The problem:
Make an exact copy of all the data.

Given information:
== Segment start ==
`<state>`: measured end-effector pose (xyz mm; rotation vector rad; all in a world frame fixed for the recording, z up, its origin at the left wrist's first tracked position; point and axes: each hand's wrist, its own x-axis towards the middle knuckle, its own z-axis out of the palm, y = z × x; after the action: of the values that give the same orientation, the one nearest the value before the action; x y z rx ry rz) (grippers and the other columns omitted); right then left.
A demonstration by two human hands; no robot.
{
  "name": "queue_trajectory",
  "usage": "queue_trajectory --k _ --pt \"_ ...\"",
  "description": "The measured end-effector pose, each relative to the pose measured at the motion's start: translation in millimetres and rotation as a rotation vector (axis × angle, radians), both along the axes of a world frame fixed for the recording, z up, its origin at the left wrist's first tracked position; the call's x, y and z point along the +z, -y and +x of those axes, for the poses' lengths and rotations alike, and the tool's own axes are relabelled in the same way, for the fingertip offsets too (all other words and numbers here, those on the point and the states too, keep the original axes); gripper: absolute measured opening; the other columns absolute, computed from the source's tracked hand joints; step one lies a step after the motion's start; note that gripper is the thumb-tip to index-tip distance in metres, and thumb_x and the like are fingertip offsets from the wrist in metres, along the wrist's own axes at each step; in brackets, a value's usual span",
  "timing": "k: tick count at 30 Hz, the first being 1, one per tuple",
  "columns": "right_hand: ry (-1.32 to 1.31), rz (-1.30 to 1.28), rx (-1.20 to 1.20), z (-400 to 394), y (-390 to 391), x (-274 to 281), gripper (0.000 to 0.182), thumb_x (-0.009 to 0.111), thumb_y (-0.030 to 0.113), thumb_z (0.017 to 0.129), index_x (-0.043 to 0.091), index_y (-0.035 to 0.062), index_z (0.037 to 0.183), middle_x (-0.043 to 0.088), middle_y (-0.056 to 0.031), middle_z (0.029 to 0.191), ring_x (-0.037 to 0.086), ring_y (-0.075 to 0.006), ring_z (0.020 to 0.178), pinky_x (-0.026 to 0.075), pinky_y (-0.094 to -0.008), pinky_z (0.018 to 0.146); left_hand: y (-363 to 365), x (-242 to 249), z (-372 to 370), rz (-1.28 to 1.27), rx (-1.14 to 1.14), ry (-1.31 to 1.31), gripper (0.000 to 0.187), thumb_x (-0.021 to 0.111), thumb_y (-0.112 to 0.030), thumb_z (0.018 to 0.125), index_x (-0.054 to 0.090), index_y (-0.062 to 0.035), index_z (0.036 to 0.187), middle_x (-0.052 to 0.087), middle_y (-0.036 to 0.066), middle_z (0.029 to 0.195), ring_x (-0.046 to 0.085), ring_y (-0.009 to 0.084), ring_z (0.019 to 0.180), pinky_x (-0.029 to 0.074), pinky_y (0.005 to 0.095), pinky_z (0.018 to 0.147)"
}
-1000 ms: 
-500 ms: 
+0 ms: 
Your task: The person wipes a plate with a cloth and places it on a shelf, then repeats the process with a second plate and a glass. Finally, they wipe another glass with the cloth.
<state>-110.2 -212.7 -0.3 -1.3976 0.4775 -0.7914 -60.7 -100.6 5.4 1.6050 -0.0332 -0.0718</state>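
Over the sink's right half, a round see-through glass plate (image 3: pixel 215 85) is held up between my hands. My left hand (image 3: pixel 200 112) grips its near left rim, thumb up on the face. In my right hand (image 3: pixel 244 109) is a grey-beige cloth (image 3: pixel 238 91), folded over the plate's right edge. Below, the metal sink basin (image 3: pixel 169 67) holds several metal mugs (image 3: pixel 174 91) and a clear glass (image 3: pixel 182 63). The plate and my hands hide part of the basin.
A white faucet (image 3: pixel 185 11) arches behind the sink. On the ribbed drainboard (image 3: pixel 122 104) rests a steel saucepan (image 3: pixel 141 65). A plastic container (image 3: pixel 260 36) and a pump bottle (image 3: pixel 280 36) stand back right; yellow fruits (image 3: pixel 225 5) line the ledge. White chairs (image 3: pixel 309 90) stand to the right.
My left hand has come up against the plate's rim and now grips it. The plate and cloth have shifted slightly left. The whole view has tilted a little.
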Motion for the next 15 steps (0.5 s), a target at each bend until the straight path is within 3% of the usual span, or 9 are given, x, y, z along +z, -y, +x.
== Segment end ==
Exercise solution:
`<state>`: measured end-effector pose (xyz mm; rotation vector rad; all in a world frame fixed for the recording, z up, its origin at the left wrist's first tracked position; point and axes: each hand's wrist, its own x-axis towards the middle knuckle, its own z-axis out of the palm, y = z × x; after the action: of the values that give the same orientation, the one nearest the value before the action; x y z rx ry rz) (grippers and the other columns omitted); right then left.
A demonstration by two human hands; no robot.
{
  "name": "queue_trajectory",
  "usage": "queue_trajectory --k _ --pt \"_ ...\"",
  "description": "The measured end-effector pose, each relative to the pose measured at the motion's start: translation in millimetres and rotation as a rotation vector (axis × angle, radians), both along the axes of a world frame fixed for the recording, z up, its origin at the left wrist's first tracked position; the call's x, y and z point along the +z, -y and +x of those axes, for the poses' lengths and rotations alike, and the tool's own axes are relabelled in the same way, for the fingertip offsets too (all other words and numbers here, those on the point and the states too, keep the original axes); gripper: absolute measured opening; the other columns absolute, computed from the source's tracked hand joints; step one lies a step after the motion's start; note that gripper is the thumb-tip to index-tip distance in metres, and thumb_x and the like are fingertip offsets from the wrist in metres, along the wrist's own axes at each step; in brackets, a value's usual span",
  "timing": "k: tick count at 30 Hz, the first being 1, one per tuple",
  "columns": "right_hand: ry (-1.32 to 1.31), rz (-1.30 to 1.28), rx (-1.20 to 1.20), z (-400 to 394), y (-390 to 391), x (-274 to 281), gripper (0.000 to 0.182), thumb_x (-0.009 to 0.111), thumb_y (-0.030 to 0.113), thumb_z (0.017 to 0.129), index_x (-0.043 to 0.091), index_y (-0.035 to 0.062), index_z (0.037 to 0.183), middle_x (-0.043 to 0.088), middle_y (-0.056 to 0.031), middle_z (0.029 to 0.191), ring_x (-0.037 to 0.086), ring_y (-0.075 to 0.006), ring_z (0.020 to 0.178), pinky_x (-0.026 to 0.075), pinky_y (-0.094 to -0.008), pinky_z (0.018 to 0.146); left_hand: y (-363 to 365), x (-242 to 249), z (-372 to 370), rz (-1.28 to 1.27), rx (-1.14 to 1.14), ry (-1.31 to 1.31), gripper (0.000 to 0.187), thumb_x (-0.021 to 0.111), thumb_y (-0.112 to 0.030), thumb_z (0.018 to 0.125), index_x (-0.054 to 0.090), index_y (-0.062 to 0.035), index_z (0.036 to 0.187), middle_x (-0.052 to 0.087), middle_y (-0.036 to 0.066), middle_z (0.029 to 0.195), ring_x (-0.046 to 0.085), ring_y (-0.009 to 0.084), ring_z (0.019 to 0.180), pinky_x (-0.029 to 0.074), pinky_y (0.005 to 0.095), pinky_z (0.018 to 0.147)"
}
-1000 ms: 
-500 ms: 
+0 ms: 
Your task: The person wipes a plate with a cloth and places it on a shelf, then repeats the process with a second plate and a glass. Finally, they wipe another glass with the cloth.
<state>-110.2 -212.7 -0.3 -1.3976 0.4775 -0.7914 -60.7 -100.6 5.4 1.6050 -0.0332 -0.0718</state>
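Over the sink's right half, a round see-through glass plate (image 3: pixel 215 85) is held up between my hands. My left hand (image 3: pixel 200 112) grips its near left rim, thumb up on the face. In my right hand (image 3: pixel 244 109) is a grey-beige cloth (image 3: pixel 238 91), folded over the plate's right edge. Below, the metal sink basin (image 3: pixel 169 67) holds several metal mugs (image 3: pixel 174 91) and a clear glass (image 3: pixel 182 63). The plate and my hands hide part of the basin.
A white faucet (image 3: pixel 185 11) arches behind the sink. On the ribbed drainboard (image 3: pixel 122 104) rests a steel saucepan (image 3: pixel 141 65). A plastic container (image 3: pixel 260 36) and a pump bottle (image 3: pixel 280 36) stand back right; yellow fruits (image 3: pixel 225 5) line the ledge. White chairs (image 3: pixel 309 90) stand to the right.
My left hand has come up against the plate's rim and now grips it. The plate and cloth have shifted slightly left. The whole view has tilted a little.
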Motion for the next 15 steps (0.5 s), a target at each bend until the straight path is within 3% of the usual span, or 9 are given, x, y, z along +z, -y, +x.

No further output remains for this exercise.